**WHAT NEEDS TO BE DONE**:
Type out the data below in its entirety, exactly as given.

**COLLECTED DATA**:

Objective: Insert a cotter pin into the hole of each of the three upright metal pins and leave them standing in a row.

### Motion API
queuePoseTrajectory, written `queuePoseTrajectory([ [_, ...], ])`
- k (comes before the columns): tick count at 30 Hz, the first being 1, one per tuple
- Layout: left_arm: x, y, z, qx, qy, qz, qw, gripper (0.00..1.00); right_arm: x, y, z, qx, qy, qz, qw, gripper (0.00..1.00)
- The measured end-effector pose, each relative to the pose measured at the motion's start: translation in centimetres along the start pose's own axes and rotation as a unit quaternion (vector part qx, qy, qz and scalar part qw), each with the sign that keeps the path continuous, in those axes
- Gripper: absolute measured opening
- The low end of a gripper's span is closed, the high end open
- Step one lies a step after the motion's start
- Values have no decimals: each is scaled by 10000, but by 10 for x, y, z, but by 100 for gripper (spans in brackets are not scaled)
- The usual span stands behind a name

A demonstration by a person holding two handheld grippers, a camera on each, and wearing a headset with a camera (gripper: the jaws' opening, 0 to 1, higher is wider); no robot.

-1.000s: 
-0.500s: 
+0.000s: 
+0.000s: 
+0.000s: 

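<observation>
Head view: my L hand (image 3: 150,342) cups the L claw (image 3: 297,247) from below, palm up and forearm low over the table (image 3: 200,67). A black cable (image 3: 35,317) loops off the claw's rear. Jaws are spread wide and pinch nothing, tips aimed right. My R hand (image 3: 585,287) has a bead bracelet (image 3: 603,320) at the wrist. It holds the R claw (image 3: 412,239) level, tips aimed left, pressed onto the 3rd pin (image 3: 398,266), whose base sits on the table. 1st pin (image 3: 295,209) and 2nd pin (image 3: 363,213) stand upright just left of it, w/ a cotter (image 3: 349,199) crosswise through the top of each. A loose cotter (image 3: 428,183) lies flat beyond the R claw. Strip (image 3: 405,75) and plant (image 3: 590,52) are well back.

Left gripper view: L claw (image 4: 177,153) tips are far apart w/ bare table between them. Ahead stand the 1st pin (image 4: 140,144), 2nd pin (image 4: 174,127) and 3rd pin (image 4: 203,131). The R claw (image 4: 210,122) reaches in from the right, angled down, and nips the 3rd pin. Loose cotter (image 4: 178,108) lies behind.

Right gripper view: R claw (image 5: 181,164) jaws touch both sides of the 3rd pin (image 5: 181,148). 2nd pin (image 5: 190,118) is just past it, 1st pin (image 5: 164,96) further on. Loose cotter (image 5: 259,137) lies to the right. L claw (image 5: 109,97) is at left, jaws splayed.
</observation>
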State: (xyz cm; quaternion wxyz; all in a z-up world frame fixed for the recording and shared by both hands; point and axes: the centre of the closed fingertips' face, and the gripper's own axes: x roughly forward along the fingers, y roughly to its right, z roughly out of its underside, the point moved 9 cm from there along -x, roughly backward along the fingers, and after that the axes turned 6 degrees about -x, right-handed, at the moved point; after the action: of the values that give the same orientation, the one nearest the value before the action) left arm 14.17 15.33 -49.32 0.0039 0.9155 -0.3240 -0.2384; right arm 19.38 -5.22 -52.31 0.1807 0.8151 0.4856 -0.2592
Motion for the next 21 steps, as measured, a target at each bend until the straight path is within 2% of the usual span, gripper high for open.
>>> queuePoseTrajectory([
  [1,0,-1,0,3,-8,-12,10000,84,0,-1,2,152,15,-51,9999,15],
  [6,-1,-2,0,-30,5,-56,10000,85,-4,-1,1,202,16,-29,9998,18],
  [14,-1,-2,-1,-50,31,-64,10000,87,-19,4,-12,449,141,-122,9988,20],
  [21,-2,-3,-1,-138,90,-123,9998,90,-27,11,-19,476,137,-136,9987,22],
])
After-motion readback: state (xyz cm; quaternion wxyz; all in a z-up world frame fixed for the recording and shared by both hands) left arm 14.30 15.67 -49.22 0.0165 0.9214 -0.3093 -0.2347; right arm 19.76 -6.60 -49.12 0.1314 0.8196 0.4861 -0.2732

**RESPONSE TO THIS EXERCISE**:
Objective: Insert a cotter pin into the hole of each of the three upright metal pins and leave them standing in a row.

### Motion API
queuePoseTrajectory, written `queuePoseTrajectory([ [_, ...], ])`
- k (comes before the columns): tick count at 30 Hz, the first being 1, one per tuple
- Layout: left_arm: x, y, z, qx, qy, qz, qw, gripper (0.00..1.00); right_arm: x, y, z, qx, qy, qz, qw, gripper (0.00..1.00)
- The measured end-effector pose, each relative to the pose measured at the motion's start: translation in centimetres along the start pose's own axes and rotation as a unit quaternion (vector part qx, qy, qz and scalar part qw), each with the sign that keeps the path continuous, in those axes
- Gripper: absolute measured opening
- The low end of a gripper's span is closed, the high end open
- Step one lies a step after the motion's start
- Values have no decimals: each is scaled by 10000, but by 10 for x, y, z, but by 100 for gripper (spans in brackets are not scaled)
- The usual span stands behind a name

A demonstration by a person holding two handheld grippers, a camera on each, and wearing a headset with a camera (gripper: the jaws' opening, 0 to 1, higher is wider); no robot.

-1.000s: 
-0.500s: 
+0.000s: 
+0.000s: 
+0.000s: 

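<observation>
Head view: my L hand (image 3: 150,342) cups the L claw (image 3: 297,247) from below, palm up and forearm low over the table (image 3: 200,67). A black cable (image 3: 35,317) loops off the claw's rear. Jaws are spread wide and pinch nothing, tips aimed right. My R hand (image 3: 585,287) has a bead bracelet (image 3: 603,320) at the wrist. It holds the R claw (image 3: 412,239) level, tips aimed left, pressed onto the 3rd pin (image 3: 398,266), whose base sits on the table. 1st pin (image 3: 295,209) and 2nd pin (image 3: 363,213) stand upright just left of it, w/ a cotter (image 3: 349,199) crosswise through the top of each. A loose cotter (image 3: 428,183) lies flat beyond the R claw. Strip (image 3: 405,75) and plant (image 3: 590,52) are well back.

Left gripper view: L claw (image 4: 177,153) tips are far apart w/ bare table between them. Ahead stand the 1st pin (image 4: 140,144), 2nd pin (image 4: 174,127) and 3rd pin (image 4: 203,131). The R claw (image 4: 210,122) reaches in from the right, angled down, and nips the 3rd pin. Loose cotter (image 4: 178,108) lies behind.

Right gripper view: R claw (image 5: 181,164) jaws touch both sides of the 3rd pin (image 5: 181,148). 2nd pin (image 5: 190,118) is just past it, 1st pin (image 5: 164,96) further on. Loose cotter (image 5: 259,137) lies to the right. L claw (image 5: 109,97) is at left, jaws splayed.
</observation>
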State: (xyz cm; quaternion wxyz; all in a z-up world frame fixed for the recording and shared by both hands; point and axes: the centre of the closed fingertips' face, and the gripper's own axes: x roughly forward along the fingers, y roughly to its right, z roughly out of its underside, the point moved 9 cm from there along -x, roughly backward along the fingers, and after that the axes turned 6 degrees about -x, right-handed, at the moved point; after the action: of the values that give the same orientation, the one nearest the value before the action) left arm 14.17 15.33 -49.32 0.0039 0.9155 -0.3240 -0.2384; right arm 19.38 -5.22 -52.31 0.1807 0.8151 0.4856 -0.2592
Motion for the next 21 steps, as measured, a target at each bend until the straight path is within 2% of the usual span, gripper high for open.
>>> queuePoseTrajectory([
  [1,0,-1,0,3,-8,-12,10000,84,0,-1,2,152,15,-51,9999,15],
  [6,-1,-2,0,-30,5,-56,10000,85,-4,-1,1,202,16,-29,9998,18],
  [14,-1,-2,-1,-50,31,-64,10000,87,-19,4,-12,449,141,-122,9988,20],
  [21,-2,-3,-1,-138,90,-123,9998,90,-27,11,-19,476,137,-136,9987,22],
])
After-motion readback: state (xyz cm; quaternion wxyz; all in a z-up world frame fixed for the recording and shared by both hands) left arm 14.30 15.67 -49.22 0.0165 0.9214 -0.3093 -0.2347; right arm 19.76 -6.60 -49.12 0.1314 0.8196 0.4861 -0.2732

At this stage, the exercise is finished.